### PROBLEM
From the data below, retype exactly the lines starting with the one that contains "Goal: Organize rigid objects" and ending with the one that contains "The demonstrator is", both included.

### EXERCISE INPUTS
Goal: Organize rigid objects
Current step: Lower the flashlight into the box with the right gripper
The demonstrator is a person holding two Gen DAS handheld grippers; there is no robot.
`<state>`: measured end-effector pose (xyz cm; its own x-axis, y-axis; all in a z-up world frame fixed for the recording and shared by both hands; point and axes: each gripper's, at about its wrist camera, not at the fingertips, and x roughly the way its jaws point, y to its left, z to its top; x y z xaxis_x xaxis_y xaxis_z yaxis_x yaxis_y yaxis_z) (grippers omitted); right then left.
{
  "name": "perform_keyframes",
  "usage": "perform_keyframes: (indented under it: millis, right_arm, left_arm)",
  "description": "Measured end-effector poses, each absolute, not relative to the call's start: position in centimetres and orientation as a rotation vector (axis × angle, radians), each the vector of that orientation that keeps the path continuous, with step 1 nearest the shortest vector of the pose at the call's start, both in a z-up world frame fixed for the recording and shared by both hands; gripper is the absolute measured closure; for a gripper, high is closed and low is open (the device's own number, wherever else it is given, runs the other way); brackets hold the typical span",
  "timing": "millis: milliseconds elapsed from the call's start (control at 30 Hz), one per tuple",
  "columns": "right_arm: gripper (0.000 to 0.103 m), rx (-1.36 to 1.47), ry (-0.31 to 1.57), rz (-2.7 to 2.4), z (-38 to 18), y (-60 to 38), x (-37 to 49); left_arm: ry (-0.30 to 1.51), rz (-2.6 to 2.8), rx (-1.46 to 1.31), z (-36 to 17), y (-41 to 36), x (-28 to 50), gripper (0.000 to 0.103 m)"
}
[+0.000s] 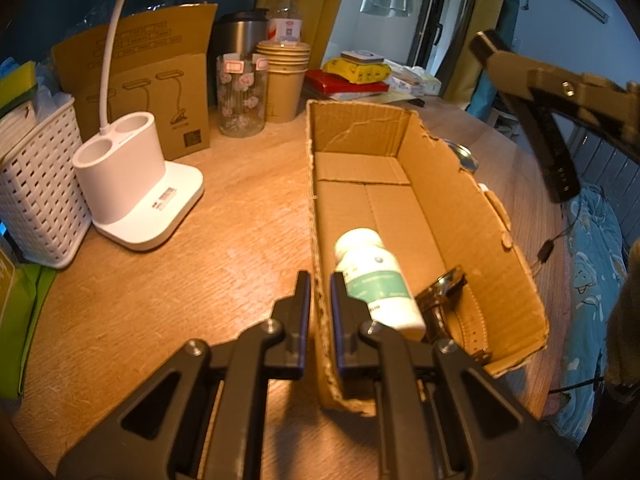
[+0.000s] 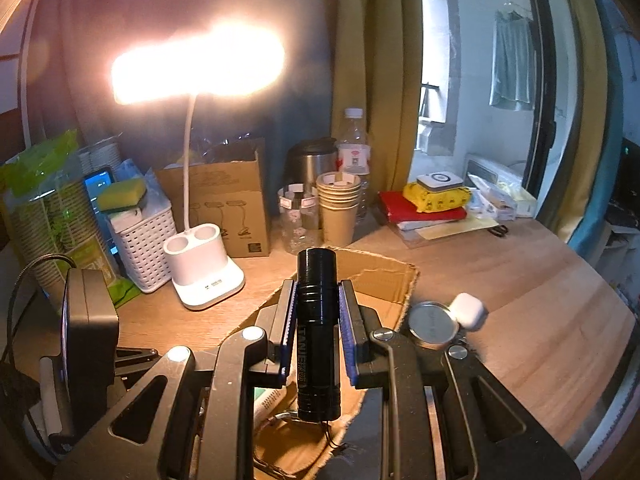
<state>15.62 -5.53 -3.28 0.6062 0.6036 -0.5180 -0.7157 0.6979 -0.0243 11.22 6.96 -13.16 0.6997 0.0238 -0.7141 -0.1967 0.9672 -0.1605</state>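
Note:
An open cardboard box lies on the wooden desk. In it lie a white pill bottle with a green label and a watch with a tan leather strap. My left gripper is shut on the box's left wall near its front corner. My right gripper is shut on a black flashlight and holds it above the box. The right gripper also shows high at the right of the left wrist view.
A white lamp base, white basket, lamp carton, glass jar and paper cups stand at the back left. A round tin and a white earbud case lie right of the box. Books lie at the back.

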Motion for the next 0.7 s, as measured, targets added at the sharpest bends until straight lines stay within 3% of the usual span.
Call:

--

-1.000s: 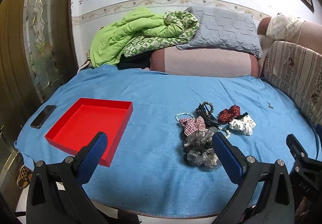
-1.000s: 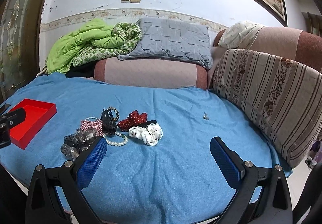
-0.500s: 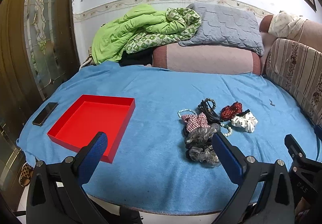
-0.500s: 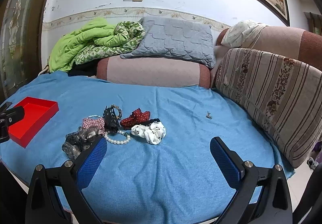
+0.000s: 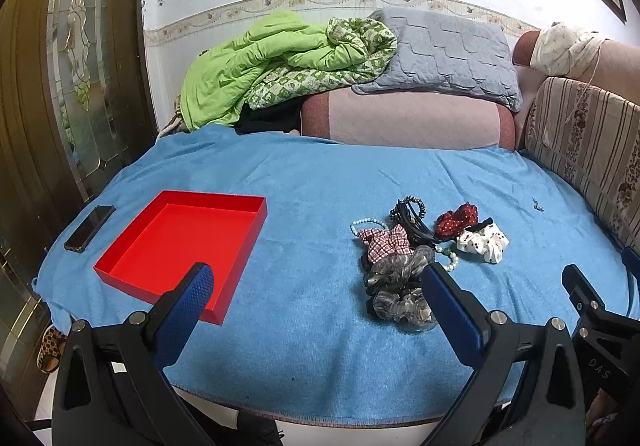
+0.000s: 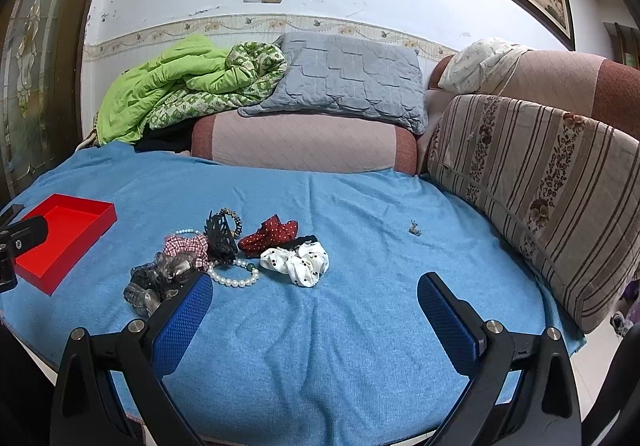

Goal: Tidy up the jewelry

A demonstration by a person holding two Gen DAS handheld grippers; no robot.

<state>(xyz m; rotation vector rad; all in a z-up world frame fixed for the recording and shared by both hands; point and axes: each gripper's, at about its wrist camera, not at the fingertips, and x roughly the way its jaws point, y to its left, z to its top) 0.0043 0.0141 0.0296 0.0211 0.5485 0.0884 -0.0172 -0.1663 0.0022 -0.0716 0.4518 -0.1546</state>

### RESULT OF THE EXERCISE
Goal: Organize rigid objects
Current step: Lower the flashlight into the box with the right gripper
The demonstrator is a person holding two Gen DAS handheld grippers; there is no robot.

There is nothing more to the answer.